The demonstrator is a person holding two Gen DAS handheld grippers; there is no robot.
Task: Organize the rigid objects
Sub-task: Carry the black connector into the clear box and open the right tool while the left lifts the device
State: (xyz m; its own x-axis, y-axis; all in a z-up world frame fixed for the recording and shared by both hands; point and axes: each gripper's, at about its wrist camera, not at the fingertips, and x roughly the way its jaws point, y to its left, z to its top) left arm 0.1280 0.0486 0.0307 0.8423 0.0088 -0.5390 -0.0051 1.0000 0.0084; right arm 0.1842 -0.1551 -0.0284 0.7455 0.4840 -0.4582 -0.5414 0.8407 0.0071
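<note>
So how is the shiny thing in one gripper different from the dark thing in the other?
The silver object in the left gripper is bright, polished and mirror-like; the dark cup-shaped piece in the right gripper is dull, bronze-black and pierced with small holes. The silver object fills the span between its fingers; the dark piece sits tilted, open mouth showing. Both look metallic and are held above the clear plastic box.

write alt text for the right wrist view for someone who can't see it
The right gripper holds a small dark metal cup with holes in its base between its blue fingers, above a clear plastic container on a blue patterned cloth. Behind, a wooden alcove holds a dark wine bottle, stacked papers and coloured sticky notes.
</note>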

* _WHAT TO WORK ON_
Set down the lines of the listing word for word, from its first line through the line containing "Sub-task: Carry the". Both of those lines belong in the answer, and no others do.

* _OUTPUT_
The demonstrator is a person holding two Gen DAS handheld grippers; there is no robot.
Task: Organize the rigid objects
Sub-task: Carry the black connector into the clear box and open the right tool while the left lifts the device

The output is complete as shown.